- _EXERCISE_:
Tally the lines below that contain the word "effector". Only the total should be given.

- _GIVEN MATERIAL_:
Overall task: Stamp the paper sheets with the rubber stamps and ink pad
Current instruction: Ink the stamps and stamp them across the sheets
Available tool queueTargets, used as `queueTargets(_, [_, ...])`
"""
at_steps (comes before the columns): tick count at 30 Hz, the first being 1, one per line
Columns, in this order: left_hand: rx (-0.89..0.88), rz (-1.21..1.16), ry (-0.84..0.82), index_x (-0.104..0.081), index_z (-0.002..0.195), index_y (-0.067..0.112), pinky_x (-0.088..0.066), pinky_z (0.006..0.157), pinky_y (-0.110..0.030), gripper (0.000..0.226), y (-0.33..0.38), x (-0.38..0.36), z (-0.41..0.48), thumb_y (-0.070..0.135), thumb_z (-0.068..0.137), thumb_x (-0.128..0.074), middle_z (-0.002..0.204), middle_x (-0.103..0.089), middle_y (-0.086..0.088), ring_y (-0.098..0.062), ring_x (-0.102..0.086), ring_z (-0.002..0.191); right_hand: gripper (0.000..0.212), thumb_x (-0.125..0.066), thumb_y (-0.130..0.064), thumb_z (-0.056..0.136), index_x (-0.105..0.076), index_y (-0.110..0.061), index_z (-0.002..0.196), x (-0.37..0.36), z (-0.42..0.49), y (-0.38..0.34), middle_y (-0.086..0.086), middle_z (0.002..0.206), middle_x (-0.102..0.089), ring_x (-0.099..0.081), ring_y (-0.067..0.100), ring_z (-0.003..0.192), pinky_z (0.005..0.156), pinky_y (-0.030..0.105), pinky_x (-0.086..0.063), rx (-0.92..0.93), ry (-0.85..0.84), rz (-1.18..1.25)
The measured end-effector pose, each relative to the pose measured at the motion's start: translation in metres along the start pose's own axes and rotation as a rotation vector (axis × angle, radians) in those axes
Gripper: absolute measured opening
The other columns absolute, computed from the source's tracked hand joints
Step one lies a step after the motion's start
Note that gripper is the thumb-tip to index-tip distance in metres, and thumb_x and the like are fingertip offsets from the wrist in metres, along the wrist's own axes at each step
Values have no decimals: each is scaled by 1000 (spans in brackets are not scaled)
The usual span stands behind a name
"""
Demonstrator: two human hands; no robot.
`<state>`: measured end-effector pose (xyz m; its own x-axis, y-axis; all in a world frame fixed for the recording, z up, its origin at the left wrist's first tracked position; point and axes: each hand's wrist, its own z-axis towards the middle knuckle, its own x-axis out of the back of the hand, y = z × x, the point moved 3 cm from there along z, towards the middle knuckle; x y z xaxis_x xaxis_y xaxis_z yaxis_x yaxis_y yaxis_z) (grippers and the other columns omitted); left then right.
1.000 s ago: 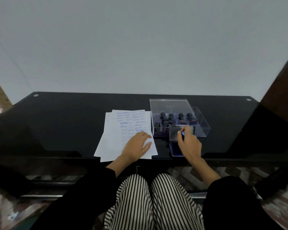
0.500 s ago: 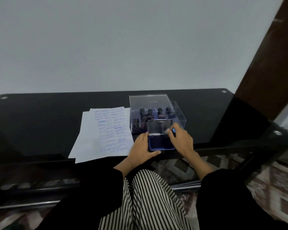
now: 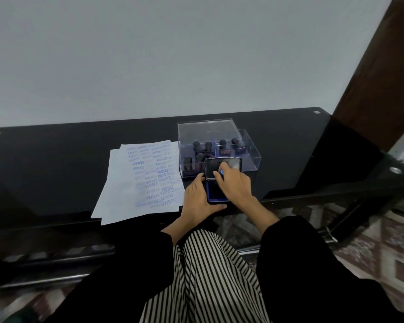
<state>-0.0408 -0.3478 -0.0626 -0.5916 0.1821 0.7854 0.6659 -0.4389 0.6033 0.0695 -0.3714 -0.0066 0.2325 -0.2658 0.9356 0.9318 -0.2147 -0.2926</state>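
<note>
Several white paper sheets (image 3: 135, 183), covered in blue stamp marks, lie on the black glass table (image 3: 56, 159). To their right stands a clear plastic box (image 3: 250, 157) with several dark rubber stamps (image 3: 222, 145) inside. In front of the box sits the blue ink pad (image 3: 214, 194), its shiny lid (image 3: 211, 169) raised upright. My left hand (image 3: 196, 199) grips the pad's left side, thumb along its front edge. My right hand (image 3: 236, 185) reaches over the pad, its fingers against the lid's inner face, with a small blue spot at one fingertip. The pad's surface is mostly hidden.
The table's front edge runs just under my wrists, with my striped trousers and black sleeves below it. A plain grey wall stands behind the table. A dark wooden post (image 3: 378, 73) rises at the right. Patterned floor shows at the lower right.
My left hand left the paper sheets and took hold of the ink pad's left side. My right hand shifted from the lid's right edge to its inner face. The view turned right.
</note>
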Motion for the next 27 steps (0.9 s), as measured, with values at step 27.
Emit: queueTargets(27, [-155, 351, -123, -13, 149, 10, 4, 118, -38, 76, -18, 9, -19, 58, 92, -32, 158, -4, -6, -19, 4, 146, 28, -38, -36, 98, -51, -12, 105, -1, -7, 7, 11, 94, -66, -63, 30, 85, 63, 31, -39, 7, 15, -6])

- _RESPONSE AREA_:
2